Two features is, bringing in the investment. We're seeing that very slow growth. So we obviously need, the only way you're gonna get that is, there's gonna be some difference. And we see differences between even the early entrepreneurs, in those growth profiles. If they leave, they look like paid employees from the start.
And then, obviously we need the exit and entry to look reasonable. And we need some sort of learning, because if you knew right away, you would just jump right away. So you need some sort of learning, to get that. Now there's two pieces missing, that have to come in, which is features related to the risk.
So this gets back to what Bob was talking about, and thinking about, how risky are the incomes, and how much insurance do they have, right? Is the wife providing or husband providing insurance? Do they have a lot of other income to go get through any kind of big shocks?
So those will be coming in to kinda round out the full thing. But this is what we have so far, and definitely happy to. If anybody wants me to unfurl the.
>> Patrick: Yeah, I have a question.
>> Ellen McGrattan: Yeah.
>> Patrick: Pretend we all know Kajeti Dinardi type models where the people are self financing.
They build up the money ahead of time, and they have two characteristics. They can be good at one, good at the other. They go to be entrepreneurs when they're bad at being workers, and they build up money. Yours says the opposite of that. Your theory must deal with that.
Can you give us an intuitive story on how yours works and.

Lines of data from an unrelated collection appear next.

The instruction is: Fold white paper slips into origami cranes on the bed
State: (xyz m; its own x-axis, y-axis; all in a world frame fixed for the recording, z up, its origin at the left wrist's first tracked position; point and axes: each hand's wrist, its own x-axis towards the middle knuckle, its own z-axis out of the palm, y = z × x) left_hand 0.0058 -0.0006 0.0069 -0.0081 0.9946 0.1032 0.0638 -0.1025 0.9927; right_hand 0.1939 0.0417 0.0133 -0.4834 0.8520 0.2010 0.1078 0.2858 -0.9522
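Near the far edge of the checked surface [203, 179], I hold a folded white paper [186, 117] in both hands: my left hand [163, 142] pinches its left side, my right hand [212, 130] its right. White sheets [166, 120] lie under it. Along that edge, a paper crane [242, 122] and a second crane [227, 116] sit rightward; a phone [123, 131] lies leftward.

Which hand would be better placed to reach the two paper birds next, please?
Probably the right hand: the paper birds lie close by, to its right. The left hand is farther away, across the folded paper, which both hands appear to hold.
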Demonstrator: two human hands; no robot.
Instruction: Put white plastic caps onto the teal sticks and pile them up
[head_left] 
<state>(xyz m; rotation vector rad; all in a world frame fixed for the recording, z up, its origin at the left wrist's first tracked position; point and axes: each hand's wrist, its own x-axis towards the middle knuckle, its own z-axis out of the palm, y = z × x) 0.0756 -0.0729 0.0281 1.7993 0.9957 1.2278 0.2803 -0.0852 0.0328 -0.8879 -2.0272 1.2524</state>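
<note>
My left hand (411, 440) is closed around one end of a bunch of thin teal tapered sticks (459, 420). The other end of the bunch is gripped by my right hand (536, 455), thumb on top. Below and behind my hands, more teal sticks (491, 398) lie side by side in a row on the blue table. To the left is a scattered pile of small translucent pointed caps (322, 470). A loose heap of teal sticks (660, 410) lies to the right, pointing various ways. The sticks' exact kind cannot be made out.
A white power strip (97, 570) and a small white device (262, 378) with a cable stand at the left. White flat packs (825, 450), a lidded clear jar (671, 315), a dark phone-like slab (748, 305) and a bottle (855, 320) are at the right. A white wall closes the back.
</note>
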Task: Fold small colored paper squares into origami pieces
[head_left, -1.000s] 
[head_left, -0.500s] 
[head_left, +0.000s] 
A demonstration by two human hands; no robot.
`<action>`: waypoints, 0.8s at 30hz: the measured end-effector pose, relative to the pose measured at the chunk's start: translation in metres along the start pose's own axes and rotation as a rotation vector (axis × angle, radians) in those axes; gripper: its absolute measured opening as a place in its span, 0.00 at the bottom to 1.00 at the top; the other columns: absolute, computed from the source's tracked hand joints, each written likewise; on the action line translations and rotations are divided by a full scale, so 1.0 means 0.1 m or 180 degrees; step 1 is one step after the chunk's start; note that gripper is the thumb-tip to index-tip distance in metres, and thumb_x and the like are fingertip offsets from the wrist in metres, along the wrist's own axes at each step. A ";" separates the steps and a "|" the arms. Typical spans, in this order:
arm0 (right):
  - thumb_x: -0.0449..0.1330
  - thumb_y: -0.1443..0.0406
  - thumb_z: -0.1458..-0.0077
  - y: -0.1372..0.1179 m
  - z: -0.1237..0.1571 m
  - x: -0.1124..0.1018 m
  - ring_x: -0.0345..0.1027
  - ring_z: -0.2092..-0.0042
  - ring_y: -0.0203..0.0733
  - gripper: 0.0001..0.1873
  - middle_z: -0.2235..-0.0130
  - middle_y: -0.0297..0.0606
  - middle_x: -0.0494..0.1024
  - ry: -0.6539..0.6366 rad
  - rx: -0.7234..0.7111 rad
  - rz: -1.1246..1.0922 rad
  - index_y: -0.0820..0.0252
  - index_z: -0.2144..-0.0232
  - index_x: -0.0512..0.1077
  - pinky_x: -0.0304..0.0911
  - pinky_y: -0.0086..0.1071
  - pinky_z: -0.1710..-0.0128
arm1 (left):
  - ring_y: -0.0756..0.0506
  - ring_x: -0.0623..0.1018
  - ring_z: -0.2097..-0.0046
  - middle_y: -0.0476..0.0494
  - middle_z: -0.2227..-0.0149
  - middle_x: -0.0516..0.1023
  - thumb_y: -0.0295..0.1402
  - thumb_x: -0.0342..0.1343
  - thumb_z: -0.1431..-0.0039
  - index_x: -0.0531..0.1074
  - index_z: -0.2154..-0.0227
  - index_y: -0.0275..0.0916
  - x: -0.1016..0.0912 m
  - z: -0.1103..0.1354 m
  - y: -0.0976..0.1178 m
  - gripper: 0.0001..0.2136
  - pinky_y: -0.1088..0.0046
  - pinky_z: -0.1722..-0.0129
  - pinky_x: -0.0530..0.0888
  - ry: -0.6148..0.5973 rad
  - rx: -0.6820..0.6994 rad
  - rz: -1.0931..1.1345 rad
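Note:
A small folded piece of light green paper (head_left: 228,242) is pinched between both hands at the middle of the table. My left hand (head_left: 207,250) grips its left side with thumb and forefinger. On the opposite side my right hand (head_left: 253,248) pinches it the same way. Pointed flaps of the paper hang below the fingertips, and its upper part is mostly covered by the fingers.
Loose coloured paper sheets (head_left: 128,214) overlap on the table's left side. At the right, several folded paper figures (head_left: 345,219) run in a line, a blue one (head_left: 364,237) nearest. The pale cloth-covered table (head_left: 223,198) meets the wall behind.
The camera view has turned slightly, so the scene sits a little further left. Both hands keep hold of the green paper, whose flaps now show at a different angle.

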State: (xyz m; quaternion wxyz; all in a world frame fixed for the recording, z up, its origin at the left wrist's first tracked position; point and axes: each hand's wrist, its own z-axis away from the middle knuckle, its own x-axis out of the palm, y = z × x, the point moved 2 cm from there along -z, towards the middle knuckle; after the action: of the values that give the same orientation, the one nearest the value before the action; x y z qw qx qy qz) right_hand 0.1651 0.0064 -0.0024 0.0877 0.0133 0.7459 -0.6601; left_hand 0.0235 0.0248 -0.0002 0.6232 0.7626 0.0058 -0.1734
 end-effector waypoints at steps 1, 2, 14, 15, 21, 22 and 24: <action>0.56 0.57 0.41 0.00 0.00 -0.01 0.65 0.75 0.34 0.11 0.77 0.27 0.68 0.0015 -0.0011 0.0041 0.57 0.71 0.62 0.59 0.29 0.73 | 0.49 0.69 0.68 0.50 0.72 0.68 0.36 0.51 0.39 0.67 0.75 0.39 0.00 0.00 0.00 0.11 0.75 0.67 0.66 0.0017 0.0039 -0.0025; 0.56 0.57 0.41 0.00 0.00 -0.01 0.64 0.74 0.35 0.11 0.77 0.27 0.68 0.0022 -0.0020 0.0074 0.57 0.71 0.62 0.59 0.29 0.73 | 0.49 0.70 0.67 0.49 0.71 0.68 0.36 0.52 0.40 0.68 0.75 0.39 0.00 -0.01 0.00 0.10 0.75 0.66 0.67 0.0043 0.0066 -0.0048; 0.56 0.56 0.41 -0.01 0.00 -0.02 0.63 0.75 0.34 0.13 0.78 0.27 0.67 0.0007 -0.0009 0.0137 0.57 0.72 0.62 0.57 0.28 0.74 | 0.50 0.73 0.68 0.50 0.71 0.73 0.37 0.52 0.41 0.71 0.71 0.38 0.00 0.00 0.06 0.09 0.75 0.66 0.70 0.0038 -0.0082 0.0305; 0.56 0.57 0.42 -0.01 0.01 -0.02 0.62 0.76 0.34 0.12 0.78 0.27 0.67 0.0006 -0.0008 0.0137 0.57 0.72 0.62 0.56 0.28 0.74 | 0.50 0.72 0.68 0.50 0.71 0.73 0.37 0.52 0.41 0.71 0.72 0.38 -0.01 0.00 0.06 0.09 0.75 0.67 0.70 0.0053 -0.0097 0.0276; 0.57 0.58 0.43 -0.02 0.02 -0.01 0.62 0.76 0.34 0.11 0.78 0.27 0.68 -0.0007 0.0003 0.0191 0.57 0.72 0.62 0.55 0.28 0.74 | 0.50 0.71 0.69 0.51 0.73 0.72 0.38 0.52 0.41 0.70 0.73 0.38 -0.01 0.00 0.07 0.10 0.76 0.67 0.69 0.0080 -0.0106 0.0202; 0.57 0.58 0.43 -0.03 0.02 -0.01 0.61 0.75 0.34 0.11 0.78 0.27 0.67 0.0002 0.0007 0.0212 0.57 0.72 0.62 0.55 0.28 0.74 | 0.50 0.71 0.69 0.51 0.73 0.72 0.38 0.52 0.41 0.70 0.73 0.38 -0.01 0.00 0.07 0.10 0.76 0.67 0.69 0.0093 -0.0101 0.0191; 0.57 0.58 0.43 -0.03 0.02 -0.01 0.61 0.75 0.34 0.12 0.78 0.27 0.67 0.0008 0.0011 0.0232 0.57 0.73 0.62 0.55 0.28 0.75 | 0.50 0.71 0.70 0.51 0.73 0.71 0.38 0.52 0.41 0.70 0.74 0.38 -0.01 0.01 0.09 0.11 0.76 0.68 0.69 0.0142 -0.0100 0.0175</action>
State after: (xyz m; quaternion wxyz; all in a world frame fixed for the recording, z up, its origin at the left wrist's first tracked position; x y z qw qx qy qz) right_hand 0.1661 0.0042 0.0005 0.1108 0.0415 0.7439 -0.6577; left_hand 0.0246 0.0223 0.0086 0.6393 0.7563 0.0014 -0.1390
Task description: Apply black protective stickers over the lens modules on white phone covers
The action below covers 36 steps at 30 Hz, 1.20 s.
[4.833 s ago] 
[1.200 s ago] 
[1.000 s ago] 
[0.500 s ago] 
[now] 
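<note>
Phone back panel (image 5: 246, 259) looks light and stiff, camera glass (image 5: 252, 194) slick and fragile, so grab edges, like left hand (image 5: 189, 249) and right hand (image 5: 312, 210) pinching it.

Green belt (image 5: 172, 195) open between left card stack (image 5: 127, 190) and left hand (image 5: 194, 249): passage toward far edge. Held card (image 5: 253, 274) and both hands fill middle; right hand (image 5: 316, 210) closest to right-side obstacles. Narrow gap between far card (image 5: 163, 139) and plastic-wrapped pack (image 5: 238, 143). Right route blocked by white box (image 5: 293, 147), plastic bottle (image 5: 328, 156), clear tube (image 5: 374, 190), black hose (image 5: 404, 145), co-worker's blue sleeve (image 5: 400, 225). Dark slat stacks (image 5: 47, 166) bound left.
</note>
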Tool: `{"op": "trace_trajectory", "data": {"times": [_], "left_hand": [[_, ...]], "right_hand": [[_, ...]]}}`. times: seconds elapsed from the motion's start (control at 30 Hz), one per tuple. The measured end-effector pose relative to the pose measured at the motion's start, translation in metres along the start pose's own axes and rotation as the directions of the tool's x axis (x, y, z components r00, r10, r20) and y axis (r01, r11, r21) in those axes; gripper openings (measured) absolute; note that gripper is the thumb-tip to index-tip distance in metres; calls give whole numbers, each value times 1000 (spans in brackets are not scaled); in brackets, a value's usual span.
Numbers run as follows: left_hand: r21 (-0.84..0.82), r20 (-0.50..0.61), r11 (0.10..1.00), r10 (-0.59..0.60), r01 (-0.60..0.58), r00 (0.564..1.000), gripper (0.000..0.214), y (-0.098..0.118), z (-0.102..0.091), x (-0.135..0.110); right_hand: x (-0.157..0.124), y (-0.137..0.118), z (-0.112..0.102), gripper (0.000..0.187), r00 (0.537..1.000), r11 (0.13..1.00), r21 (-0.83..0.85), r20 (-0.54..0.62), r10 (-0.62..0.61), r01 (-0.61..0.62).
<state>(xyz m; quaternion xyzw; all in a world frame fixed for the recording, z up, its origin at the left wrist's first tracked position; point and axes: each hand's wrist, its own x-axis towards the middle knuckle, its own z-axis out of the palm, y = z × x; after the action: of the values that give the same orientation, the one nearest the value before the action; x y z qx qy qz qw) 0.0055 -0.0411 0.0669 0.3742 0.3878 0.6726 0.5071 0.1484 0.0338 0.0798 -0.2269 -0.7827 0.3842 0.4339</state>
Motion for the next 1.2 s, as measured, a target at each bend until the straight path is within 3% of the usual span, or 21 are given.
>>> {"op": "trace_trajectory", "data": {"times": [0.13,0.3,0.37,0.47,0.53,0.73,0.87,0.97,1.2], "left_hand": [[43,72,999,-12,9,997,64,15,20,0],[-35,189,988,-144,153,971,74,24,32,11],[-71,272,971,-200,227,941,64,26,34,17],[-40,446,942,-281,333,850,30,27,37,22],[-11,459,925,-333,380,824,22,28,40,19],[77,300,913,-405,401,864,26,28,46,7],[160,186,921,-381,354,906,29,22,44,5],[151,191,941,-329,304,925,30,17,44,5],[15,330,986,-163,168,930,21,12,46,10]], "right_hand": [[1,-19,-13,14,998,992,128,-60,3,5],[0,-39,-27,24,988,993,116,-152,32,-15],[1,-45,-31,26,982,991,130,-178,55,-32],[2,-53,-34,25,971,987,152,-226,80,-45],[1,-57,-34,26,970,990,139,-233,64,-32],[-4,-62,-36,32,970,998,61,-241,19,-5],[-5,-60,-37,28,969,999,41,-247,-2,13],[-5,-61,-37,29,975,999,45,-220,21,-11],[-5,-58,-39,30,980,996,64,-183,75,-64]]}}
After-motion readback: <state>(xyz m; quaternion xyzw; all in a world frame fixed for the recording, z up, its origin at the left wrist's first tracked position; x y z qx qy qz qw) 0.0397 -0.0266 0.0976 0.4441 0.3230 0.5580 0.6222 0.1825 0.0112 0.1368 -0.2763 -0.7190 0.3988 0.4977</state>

>> Ellen McGrattan: What we're gonna-
>> Patrick: Their forces are simple, right? If I'm bad, if I'm bad at working in the workplace, and I build up some money, and I have some, this other characteristic makes me good. I jumped to being entrepreneurs.
Yours is saying, would have a hard time getting those pictures that you said where the guys are doing well. In your model, you must get that.
>> Ellen McGrattan: So, at the end if you wait around, we were trying to get that hump shaped growth profile. So that's what we were looking for.
>> Patrick: The guys who are doing better, in their old job, and they say, I'm doing pretty me and us too. I'm doing better than him, in my paid job. But then I jump to be an entrepreneur. When their models are predicted, he would jump to be the entrepreneur.
That's what I'm confused about.
>> John B. Taylor: Your hump shapes, were for a heavily selected sample. There were attached use those pictures, to make inferences about the decisions that people are making early in their life cycle.
>> Ellen McGrattan: Well, okay.
>> John B. Taylor: Whether to be an occupier. In this case, we started as entrepreneurs and then you could exit out.
And then, we tracked them.
>> Patrick: I thought they did two twins going along.
>> Speaker 15: No, no.
>> Ellen McGrattan: And anybody who wants to fight with Pat, please stay.
>> John B. Taylor: They selected by the fact you were there 12 years. Yes.
>> Ellen McGrattan: Thank you, John, this opportunity.